While Bruno enjoyed all of the dogs, one of his personal favorites was a six-month-old brindle Boxer named Jackson. Jackson looked so much like Bruno I was getting them mixed up, even though Jackson was much bigger than Bruno. It was cool to see Jackson playing with Bruno in the same fashion and style that Allie, our older Boxer plays—the way they use their paws while growling a playful growl, leaping from side to side, playfully biting on one another's necks.
It's a Boxer thing... :) Yes, they are only playing. Notice Bruno coming in for a lower bite. Jackson is dishing out some of the Boxer tactics that Bruno gives to his older sister, Allie the Boxer. (Allie was at the park as well. She had just had hip surgery a few weeks earlier so I didn't feel comfortable letting her run free at the park yet. I was afraid another dog would mount her or jump on her a bit too hard. Her back legs would not be able to handle that much stress just yet.)
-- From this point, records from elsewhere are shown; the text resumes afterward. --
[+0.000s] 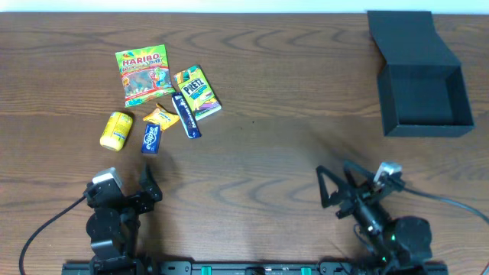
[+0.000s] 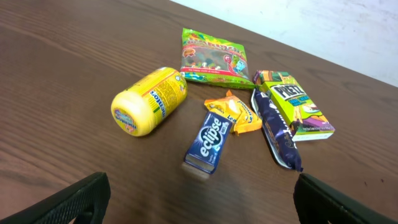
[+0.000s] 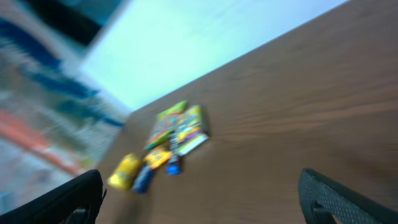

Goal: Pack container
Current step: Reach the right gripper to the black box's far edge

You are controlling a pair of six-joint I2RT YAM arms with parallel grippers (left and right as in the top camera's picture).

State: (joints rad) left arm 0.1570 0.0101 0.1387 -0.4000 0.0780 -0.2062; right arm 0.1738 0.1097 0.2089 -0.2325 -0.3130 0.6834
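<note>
We see the snacks (image 2: pixel 230 115) straight ahead of the left claw (image 2: pixel 200 180), the container (image 1: pixel 422 99) beyond the right claw (image 3: pixel 199 177), both gaping empty.

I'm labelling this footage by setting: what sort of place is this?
Likely a robotics lab bench: a wooden table, left arm and right arm at its edge, a Haribo bag and open container staged.

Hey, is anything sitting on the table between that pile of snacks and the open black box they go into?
Nothing visible. The brown wooden table is bare from the green Pretz carton, the snack nearest it, across to the open dark matte square cardboard box, whose hinged lid lies folded back on the far side.
</note>
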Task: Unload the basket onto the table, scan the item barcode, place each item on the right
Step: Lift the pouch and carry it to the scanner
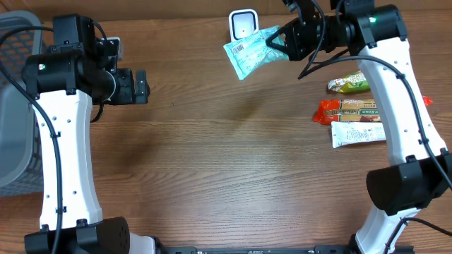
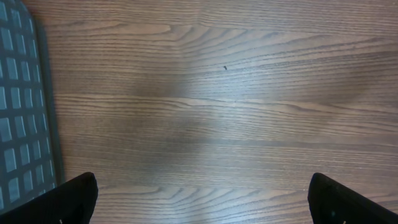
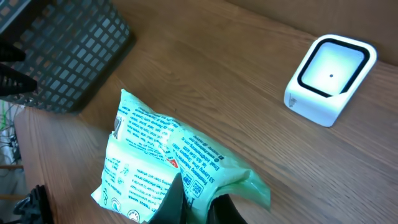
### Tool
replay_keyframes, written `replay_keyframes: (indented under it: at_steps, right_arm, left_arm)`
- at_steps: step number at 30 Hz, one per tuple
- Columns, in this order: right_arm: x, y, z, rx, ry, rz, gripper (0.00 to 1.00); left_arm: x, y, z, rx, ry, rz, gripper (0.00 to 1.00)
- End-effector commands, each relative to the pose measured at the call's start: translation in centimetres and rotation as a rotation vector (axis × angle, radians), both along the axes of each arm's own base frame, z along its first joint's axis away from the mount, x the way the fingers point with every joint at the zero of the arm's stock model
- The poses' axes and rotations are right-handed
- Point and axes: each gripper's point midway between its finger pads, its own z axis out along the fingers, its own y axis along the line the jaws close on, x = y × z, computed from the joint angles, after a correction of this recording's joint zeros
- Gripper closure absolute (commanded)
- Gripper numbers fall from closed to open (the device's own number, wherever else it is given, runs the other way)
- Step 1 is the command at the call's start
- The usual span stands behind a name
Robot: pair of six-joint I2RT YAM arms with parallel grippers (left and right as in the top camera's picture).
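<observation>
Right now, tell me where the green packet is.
Overhead view: the green packet is clamped in the right pincer at the far side, centre-right, just beside the white scanner.

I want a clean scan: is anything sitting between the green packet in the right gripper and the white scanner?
Nothing visible does. The right gripper holds the green packet near the white scanner, with only bare table between them in the right wrist view.
</observation>
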Motion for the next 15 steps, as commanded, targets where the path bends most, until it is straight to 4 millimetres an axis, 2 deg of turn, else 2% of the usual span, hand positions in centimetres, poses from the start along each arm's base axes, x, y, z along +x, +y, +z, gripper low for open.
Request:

Another favorite for Bruno was Reese, an F1b Puggle hybrid. Reese's owner told me it was her first time at the park as well. Reese was having issues with being afraid of people and other dogs. After being at the park for a while, however, I could see Reese really snapping out of her shell.
At first Reese's tail was between her legs, but after being chased and pawed at by Bruno for ten minutes Reese decided this was fun.
Another one of Bruno's favorites...Jackson the Vizsla. These two were having a blast! This is Bruno rolling across the dirt while Jackson the Vizsla is about to make another speedy pass over Bruno. These two were really kicking up the dust.
"It's getting dark, time to leave, but not before I try one last time to catch this Vizsla!" Not a chance! Jackson the Vizsla is just way too fast. Jackson kept running back and forth at lightning speed. Jackson is very playful and friendly, with more energy than he knows what to do with. When we left Bruno was all dirty and extremely tired.